When he goes to pick up his paycheck he's told that he refused his stock options by a financial analyst who also points out that he applied five fifty cent stamps to an envelope that only required four (the stamp could also have been animated to squeak 'Look at me! Look at me!). That envelope is supposed to house the personal belongings Michael was required to turn in, for no obvious reason, 2-3 years ago, but its contents - a fortune from a cookie, a lens, a key, hairspray - are not his and the nine items don't match the ten documented (it's the stamp, dummy!) Like "Memento's" tattoos and notes, this odd cache provides Michael's only clues to rebuild the events which caused him to sign away a fortune.

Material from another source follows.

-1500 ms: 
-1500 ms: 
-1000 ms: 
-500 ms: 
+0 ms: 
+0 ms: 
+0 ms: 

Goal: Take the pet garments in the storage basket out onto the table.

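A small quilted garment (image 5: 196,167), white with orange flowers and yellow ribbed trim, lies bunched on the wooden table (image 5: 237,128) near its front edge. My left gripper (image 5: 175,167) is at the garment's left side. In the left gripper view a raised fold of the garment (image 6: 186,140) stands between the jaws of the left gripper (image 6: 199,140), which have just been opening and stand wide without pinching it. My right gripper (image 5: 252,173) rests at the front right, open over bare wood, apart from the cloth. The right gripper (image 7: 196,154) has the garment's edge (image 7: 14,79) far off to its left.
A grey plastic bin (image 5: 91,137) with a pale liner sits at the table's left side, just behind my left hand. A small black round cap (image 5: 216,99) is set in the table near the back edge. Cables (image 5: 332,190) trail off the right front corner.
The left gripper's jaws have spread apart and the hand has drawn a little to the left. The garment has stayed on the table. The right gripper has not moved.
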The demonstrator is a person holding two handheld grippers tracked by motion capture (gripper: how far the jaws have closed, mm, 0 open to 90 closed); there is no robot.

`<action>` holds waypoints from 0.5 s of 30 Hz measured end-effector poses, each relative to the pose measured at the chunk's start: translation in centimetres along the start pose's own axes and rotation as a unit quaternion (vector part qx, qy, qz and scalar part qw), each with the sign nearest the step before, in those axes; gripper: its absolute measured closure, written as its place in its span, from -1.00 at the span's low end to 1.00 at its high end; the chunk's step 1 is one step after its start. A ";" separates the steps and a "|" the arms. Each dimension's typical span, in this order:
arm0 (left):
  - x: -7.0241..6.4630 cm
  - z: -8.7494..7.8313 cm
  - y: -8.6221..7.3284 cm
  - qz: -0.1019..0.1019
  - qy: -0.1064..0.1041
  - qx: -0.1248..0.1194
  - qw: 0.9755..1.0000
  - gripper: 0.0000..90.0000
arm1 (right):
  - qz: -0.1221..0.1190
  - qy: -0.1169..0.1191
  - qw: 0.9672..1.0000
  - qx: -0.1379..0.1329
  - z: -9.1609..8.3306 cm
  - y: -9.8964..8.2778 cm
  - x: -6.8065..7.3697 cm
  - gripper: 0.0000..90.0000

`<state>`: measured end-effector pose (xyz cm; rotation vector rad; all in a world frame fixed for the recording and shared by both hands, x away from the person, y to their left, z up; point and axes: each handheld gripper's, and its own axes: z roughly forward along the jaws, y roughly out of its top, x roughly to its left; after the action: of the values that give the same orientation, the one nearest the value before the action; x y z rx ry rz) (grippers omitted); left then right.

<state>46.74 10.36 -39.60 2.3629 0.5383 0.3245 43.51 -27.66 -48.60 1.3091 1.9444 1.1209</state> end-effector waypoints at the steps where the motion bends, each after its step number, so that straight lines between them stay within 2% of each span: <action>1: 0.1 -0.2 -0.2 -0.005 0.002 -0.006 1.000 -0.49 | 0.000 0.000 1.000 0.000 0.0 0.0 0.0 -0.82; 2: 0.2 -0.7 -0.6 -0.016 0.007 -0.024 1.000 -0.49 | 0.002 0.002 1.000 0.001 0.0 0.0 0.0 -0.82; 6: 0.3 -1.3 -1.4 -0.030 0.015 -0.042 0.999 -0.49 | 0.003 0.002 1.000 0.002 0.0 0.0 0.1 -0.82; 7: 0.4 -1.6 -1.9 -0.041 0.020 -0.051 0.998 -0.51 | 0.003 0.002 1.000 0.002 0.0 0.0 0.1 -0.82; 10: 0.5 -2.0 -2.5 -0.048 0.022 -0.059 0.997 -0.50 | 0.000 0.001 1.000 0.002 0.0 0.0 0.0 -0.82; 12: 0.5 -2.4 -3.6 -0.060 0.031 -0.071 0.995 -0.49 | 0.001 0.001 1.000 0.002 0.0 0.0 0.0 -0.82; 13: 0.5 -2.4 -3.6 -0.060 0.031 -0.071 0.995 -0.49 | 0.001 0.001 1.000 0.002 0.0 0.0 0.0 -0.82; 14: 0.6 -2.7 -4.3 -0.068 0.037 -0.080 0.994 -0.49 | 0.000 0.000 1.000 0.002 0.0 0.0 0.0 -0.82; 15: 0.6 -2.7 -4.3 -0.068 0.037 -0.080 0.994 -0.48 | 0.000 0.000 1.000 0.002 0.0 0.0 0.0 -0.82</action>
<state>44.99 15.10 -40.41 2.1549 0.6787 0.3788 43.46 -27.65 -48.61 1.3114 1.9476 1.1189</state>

Having not read the original story, I cannot judge whether it or Dean Georgaris's ("Lara Croft Tomb Raider: The Cradle of Life") adaptation is guilty of being sloppy, although I suspect the latter. We're subjected to a scene where Shorty (Paul Giamatti, "American Splendor"), Rethrick's memory wiper and Michael's only apparent friend, retrains Michael's reactive speed with Japanese fighting sticks after an eight week erasure, yet after one about twenty times as extreme, this issue is never raised. Woo delivers the action but also throws in stylistic flourishes which now seem like self-parody. Just when I thought he'd content his avian tendencies with a pair of lovebirds, he throws the damned white dove in our faces at a thoroughly incongruous moment.

Affleck is unlikely to win back any points for "Paycheck" although there's nothing really objectionable about the performance. Uma Thurman gets to kick more butt, but she's forced to act like a goofy girl from a 1960s cop show. Eckhart and Colm Feore ("National Security" - the poor guys been in two of the worst films of 2003) both indulge Woo with doubled gun scenes. Only Paul Giamatti really satisfies as a loyal sidekick to Affleck.
"Paycheck" is sloppy and cheesy, yet features some guilty if groan-inducing pleasures, just like an overloaded pizza delivered late at night.